Retype the records in full, exactly as they stand.
────────────────────────────────────────
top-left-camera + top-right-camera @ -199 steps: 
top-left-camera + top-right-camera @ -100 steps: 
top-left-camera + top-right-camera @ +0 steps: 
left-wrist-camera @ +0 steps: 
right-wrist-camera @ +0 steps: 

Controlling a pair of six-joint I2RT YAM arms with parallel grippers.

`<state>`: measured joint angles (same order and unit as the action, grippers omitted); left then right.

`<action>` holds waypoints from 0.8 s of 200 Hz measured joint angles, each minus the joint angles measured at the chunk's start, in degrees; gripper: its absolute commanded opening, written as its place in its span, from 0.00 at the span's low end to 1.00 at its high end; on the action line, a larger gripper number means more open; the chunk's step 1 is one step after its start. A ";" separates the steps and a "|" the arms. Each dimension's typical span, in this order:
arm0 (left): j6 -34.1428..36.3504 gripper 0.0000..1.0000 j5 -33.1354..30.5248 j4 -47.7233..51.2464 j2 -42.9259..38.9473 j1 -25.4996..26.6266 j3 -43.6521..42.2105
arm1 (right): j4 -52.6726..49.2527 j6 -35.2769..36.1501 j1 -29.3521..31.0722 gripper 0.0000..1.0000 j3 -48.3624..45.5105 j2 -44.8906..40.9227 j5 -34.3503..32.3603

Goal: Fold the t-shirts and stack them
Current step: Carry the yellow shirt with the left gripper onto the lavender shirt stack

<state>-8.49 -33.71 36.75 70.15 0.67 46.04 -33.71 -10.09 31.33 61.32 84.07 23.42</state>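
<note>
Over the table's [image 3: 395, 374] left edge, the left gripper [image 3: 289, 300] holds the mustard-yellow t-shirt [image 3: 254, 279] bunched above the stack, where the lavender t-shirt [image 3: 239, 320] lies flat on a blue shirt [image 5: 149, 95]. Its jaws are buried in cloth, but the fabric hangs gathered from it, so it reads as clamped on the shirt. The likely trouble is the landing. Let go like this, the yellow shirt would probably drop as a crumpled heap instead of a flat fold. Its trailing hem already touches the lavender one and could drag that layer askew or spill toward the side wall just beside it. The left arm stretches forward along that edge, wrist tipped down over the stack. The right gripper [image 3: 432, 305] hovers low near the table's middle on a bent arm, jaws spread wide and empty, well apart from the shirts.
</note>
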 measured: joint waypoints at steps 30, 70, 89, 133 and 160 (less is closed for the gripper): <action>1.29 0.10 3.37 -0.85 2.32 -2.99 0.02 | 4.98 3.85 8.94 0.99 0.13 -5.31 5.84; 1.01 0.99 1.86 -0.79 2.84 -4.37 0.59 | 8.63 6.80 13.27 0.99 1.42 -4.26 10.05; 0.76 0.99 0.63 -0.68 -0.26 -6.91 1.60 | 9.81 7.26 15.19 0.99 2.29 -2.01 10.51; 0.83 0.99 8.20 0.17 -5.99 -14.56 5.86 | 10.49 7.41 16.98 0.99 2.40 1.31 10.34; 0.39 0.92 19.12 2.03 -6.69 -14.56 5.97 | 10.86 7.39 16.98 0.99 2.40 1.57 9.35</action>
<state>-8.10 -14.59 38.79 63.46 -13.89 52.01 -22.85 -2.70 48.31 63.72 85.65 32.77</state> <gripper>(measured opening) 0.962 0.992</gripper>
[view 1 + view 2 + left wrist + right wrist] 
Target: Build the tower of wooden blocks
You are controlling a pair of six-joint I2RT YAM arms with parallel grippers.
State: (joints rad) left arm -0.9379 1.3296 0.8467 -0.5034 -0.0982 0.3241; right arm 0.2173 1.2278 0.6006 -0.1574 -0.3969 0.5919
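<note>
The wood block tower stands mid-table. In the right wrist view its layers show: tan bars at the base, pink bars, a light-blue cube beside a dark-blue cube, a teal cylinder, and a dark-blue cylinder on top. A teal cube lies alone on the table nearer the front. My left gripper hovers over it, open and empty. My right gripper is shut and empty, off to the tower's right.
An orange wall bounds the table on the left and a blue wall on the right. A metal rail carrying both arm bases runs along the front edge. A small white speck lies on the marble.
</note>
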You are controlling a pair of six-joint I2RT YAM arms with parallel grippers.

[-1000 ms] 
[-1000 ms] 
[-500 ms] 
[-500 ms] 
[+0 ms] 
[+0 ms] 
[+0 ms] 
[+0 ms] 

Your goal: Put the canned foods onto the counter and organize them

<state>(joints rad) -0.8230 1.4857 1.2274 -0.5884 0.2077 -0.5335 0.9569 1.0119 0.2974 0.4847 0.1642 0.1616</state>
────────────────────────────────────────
_Response to the exercise_
top-left-camera + top-right-camera @ -199 steps: 
top-left-camera + top-right-camera @ -100 steps: 
top-left-camera + top-right-camera @ +0 steps: 
left-wrist-camera @ +0 steps: 
right-wrist-camera @ +0 steps: 

Controlling a pair of six-joint I2RT YAM arms with parallel grippers.

`<state>`: measured joint angles (same order and unit as the action, grippers omitted); left then right.

`<action>` holds waypoints from 0.8 s of 200 Hz measured joint angles, each minus the joint angles measured at the chunk's start, in degrees; gripper: its absolute commanded opening, written as its place in its span, from 0.00 at the span's low end to 1.00 at its high end; on the action line, a larger gripper number means more open; the chunk's step 1 is one step after its start. A ";" separates the steps and a "|" the arms. Each dimension's typical span, in this order:
arm0 (left): j6 -34.1428..36.3504 gripper 0.0000..1.0000 j5 -33.1354..30.5248 j4 -47.7233..51.2464 j2 -42.9259..38.9473 j1 -25.4996..26.6266 j3 -43.6521..42.2105
arm1 (right): j4 -52.6726..49.2527 j6 -35.2769..36.1501 j1 -29.3521..31.0722 gripper 0.0000..1.0000 j3 -48.3624..45.5105 j2 -44.8906..40.9227 j5 -34.3503..32.3603

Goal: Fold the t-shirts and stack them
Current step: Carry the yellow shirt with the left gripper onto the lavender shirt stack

<state>-8.49 -33.71 36.75 70.15 0.67 46.04 -33.71 -10.09 31.33 61.32 84.07 23.42</state>
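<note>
Over the table's [image 3: 395, 374] left edge, the left gripper [image 3: 289, 300] holds the mustard-yellow t-shirt [image 3: 254, 279] bunched above the stack, where the lavender t-shirt [image 3: 239, 320] lies flat on a blue shirt [image 5: 149, 95]. Its jaws are buried in cloth, but the fabric hangs gathered from it, so it reads as clamped on the shirt. The likely trouble is the landing. Let go like this, the yellow shirt would probably drop as a crumpled heap instead of a flat fold. Its trailing hem already touches the lavender one and could drag that layer askew or spill toward the side wall just beside it. The left arm stretches forward along that edge, wrist tipped down over the stack. The right gripper [image 3: 432, 305] hovers low near the table's middle on a bent arm, jaws spread wide and empty, well apart from the shirts.
</note>
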 measured: joint waypoints at steps 30, 70, 89, 133 and 160 (less is closed for the gripper): <action>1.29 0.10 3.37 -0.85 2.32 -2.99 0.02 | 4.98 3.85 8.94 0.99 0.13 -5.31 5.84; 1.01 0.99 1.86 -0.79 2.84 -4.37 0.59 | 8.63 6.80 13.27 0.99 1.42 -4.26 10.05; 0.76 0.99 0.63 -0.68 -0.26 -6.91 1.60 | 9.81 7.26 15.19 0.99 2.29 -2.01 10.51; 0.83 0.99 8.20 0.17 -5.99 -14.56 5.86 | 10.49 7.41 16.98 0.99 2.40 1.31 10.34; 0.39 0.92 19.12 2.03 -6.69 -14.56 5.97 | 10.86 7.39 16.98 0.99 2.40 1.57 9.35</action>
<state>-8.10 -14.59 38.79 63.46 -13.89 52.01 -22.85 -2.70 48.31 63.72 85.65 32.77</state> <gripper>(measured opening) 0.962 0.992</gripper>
[view 1 + view 2 + left wrist + right wrist] 
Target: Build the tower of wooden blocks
You are controlling a pair of six-joint I2RT YAM arms with parallel grippers.
State: (joints rad) left arm -0.9379 1.3296 0.8467 -0.5034 -0.0982 0.3241; right arm 0.2173 1.2278 0.6006 -0.1574 -0.3969 0.5919
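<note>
The wood block tower stands mid-table. In the right wrist view its layers show: tan bars at the base, pink bars, a light-blue cube beside a dark-blue cube, a teal cylinder, and a dark-blue cylinder on top. A teal cube lies alone on the table nearer the front. My left gripper hovers over it, open and empty. My right gripper is shut and empty, off to the tower's right.
An orange wall bounds the table on the left and a blue wall on the right. A metal rail carrying both arm bases runs along the front edge. A small white speck lies on the marble.
</note>
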You are controlling a pair of six-joint I2RT YAM arms with parallel grippers.

[-1000 ms] 
[-1000 ms] 
[-500 ms] 
[-500 ms] 
[+0 ms] 
[+0 ms] 
[+0 ms] 
[+0 ms] 

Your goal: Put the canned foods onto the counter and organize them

<state>(joints rad) -0.8230 1.4857 1.2274 -0.5884 0.2077 -0.5335 0.9569 1.0119 0.2974 0.4847 0.1642 0.1616</state>

The answer requires nothing further.